Apple eyes solar to power the cloud and iPhone 6 screen manufacturing.

Guardian: “….The company, which once drew fire from campaigners for working conditions in China and heavy reliance on fossil fuels, is now leading other technology companies in controlling its own power supply and expanding its use of renewable energy.”
“After converting all of its data centres to clean energy, the Guardian understands Apple is poised to use solar power to manufacture sapphire screens for the iPhone 6, at a factory in Arizona.
And in a departure for its reputation for secretiveness, Apple is going out of its way to get credit for its green efforts.
….“We are aware that almost 70% of our carbon footprint is in our supply chain,” Jackson said. “We are actively working on the facilities that we have here in the United States”.
….Greenpeace now says the company is out ahead of competitors like Google and Facebook, which also operate data centres in North Carolina.
….The 55,000 solar panels tracking the course of the sun from a 400,000 square metre field across the road from Apple’s data centre in Maiden were not in the picture seven years ago when Duke Energy and local government officials sought to entice Apple to open up a data centre in North Carolina.
Duke Energy, which has a near monopoly over power supply in the Carolinas, set out to lure big companies like Apple, Facebook and Google to the state with offers of cheap and reliable power for the data centres that are the hub of internet.
Data centres, with their densely packed rows of servers and requirements for climatically controlled conditions, are notorious energy hogs.

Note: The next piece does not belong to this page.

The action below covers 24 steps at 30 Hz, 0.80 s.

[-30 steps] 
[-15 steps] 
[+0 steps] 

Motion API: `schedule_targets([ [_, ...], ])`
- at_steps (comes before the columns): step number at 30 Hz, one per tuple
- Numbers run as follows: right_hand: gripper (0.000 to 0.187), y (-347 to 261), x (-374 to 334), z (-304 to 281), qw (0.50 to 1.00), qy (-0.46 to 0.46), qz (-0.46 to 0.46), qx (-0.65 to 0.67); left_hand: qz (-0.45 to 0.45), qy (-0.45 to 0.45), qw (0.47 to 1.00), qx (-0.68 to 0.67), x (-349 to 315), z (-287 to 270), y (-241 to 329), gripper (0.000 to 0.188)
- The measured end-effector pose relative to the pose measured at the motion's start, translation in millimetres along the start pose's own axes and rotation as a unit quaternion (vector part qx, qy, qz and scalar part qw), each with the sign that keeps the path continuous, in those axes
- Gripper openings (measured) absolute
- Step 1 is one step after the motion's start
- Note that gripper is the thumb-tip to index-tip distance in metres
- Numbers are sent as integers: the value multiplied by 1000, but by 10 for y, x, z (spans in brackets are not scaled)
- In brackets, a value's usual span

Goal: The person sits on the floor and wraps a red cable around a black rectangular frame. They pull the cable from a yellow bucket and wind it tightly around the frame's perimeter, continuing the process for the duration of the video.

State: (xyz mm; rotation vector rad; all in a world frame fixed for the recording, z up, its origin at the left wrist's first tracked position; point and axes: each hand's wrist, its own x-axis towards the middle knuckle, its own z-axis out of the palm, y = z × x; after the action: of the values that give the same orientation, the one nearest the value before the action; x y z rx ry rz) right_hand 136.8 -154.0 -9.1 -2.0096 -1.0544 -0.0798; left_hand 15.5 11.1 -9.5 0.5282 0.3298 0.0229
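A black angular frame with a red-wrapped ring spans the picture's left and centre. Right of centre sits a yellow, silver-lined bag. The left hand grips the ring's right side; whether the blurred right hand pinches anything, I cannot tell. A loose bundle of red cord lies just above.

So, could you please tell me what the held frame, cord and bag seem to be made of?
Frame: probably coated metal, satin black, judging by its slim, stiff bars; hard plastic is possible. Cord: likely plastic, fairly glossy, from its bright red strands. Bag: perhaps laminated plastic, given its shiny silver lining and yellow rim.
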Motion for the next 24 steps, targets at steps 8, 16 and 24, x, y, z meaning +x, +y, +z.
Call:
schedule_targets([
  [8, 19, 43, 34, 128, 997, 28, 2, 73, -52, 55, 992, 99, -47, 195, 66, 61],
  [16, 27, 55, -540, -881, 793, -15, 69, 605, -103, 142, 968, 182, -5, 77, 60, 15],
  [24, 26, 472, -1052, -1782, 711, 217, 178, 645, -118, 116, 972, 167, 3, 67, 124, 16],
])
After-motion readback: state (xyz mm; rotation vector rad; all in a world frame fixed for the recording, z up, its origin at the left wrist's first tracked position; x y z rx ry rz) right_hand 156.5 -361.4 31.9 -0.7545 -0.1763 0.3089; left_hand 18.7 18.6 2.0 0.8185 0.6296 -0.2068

Some use as much power as a small city. In Apple’s case, the North Carolina data centre requires as much power as about 14,000 homes – about three times as much as the nearby town of Maiden.
Charging up a smart phone or tablet takes relatively little electricity, but watching an hour of streamed or internet video every week for a yearuses up about as much power as running two refrigerators for a yearbecause of the energy powering data centres elsewhere.

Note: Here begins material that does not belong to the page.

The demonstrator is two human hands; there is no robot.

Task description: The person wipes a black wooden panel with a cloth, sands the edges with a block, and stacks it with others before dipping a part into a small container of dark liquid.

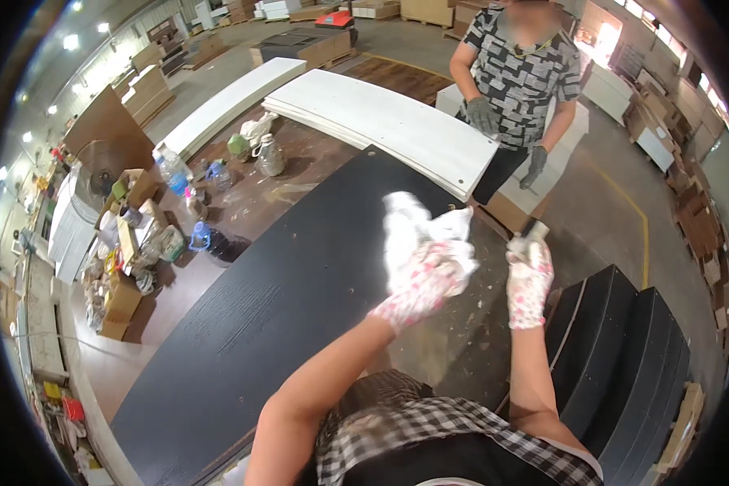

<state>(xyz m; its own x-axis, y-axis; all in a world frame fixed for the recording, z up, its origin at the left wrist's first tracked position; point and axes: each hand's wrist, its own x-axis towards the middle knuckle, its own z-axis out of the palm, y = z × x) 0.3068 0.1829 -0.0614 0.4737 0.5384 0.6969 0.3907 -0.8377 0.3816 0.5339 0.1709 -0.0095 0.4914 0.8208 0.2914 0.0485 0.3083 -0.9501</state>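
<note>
My left hand (426, 283), in a white glove with pink spots, grips a crumpled white cloth (407, 231) over the right end of a long black panel (283, 275). Motion smears the cloth slightly, and I cannot tell if it touches the panel. The panel lies flat, with small holes and a patch of streaky marks on its surface. Off the panel's right end, my right hand (530, 283), gloved alike, is closed around a small pale object with a dark tip (533, 229). Its kind is not clear, since the fingers cover part of it.
Stacked white panels (381, 113) lie beyond the black one. A person (518, 81) in grey gloves stands beside them. Bottles (269, 154) and a cluttered cardboard box (121, 304) sit on the table at left. More black panels (599, 324) are stacked at my right.
</note>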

….In the early days, Apple bought renewable energy credits to cover the centre’s electricity use. In 2012, the company built its first solar farm across the road from the data centre.
Apple built a second solar farm, and announced plans this month for a third, all roughly about the same size, to keep up with the growing use of data. It also operates fuel cells, running on biogas pumped in from a landfill. All of the power generated on-site is fed into the electricity grid.
“On any given day 100% of the data centre’s needs are being generated by the solar power and the fuel cells,” Jackson said.
The company has been less successful in its efforts to get other companies to switch to solar power. Duke, in cooperation with Apple, launched an initiative last year to encourage other big electricity users to go solar but so far there have been no takers.
Renewable energy accounts for barely 2% of the power generated in North Carolina, and Duke does not see the share growing significantly by 2020.
Meanwhile, consumer groups accuse Duke of offering Apple cheap energy at the expense of ordinary residential customers and of blocking rooftop solar.
“We think Duke is actually trying to tamp down the solar industry in this state. They are accommodating big customers like Apple who want to do solar farms, but as far as rooftop solar or other solar developments they are doing things that hurt solar,” said Beth Henry, who sits on the board of NC Warn, a local environmental group.
It’s also questionable whether Apple can ever operate entirely off the grid. On bright sunny days, the solar farms generate excess power. But Apple still needs a back-up.
….What is clear is that Apple and the other big tech companies are in a race to control and clean up the cloud.
Google uses renewable energy to power about a third of its data centres. Facebook says its new Iowa data centre will run entirely off wind power when it comes on-line in 2011.
Microsoft earlier this month announced a second wind farm in Illinois to power its data centres.
That expansion of renewable energy on the cloud is likely to continue, Jackson said.”